Entre los muchos lances de la asendereada biografía del presidente Tarradellas reveladores de la dignidad que ahormó su vida entera, quizás ninguno más expresivo que el dado a conocer por un gran periodista en el que el Infante D. Juan de Borbón depositara su mayor confianza, correspondida por una lealtad ilimitada.

Cuenta así el donostiarra Luis M.ª Anson que en la primera visita que hiciera al Palacio de la Generalitat el abuelo paterno del actual monarca, el titular por aquel entonces del Govern, ante la estupefacción de los asistentes, lo recibió genuflexo y con las siguientes palabras: «Yo me inclino ante mi Señor natural, el conde Barcelona...». Nada, en efecto, contenía la mencionada frase de humillación o menos aún de servilismo. En los antípodas de cualquiera de dichas posturas, solo manifestaba un sacrosanto respeto por la historia y la mejor tradición de una Monarquía como la española, definida insuperablemente por los célebres versos calderonianos en una de las obras más refulgentes del gran teatro de los Siglos de Oro, adehala mayor de nuestra incomparable literatura clásica.

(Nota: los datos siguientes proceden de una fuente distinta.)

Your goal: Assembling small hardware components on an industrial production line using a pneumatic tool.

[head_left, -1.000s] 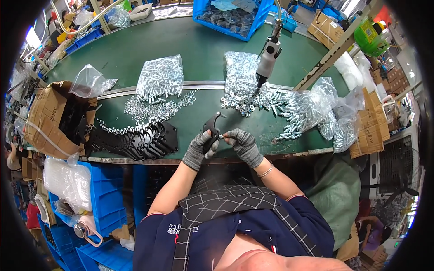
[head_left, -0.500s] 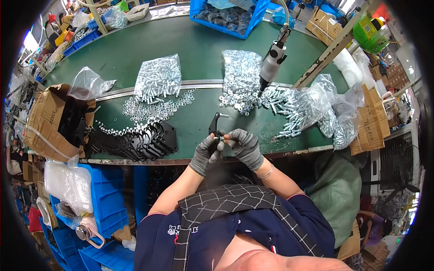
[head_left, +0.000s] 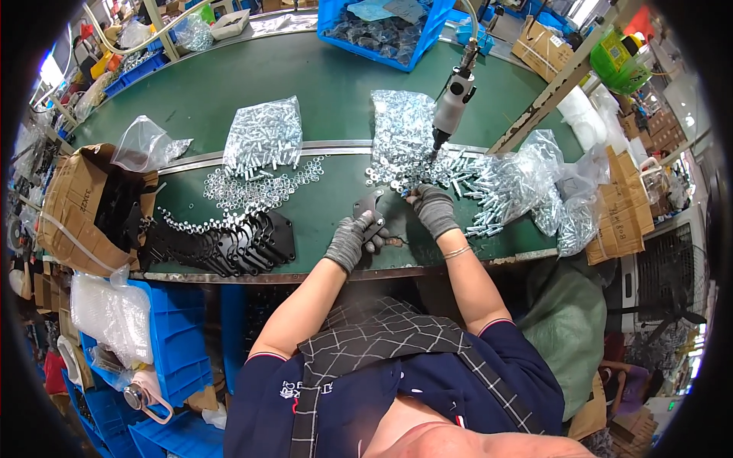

Un personaje que, en la hora más trágica de la historia española y en sus secuelas inmediatas no menos terribles, hiciera frente con admirable dignidad a sus episodios más lacerantes en el doble plano individual y colectivo, no dudó, en el momento de su mayor celebridad y fulgor de su carrera política, en recobrar los usos y costumbres de una época en que la aureola regia, a nivel institucional, daba savia y vida a una sociedad en que poderes y atribuciones estaban nítidamente articulados sin confusiones y ambigüedades. Apostando decididamente por la vigencia y futuro de tal conducta, Tarradellas volvía a dar una gran lección a las generaciones que protagonizaban el capítulo acaso más crucial de una Transición que halló en el president uno de sus artífices decisivos y, desde luego, más entusiastas. Él que afirmaba que «en política cabe todo menos el ridículo», no vacilaba, en un acto coram populo y de enorme repercusión mediática, en rendir tributo a ceremonias ahincadas en el surco más profundo de la historia del Principado y del país entero. Sin menoscabo alguno de la dignidad propia y de la representación popular por él ostentada, marcaba a sus conciudadanos la ruta para un futuro de progreso y autenticidad identitaria: todo en la Historia, nada fuera de ella.

Al recordarlo decenios después de su desaparición, tal vez se preste a su pueblo el servicio más preciado por su noble carácter y límpida trayectoria gobernante.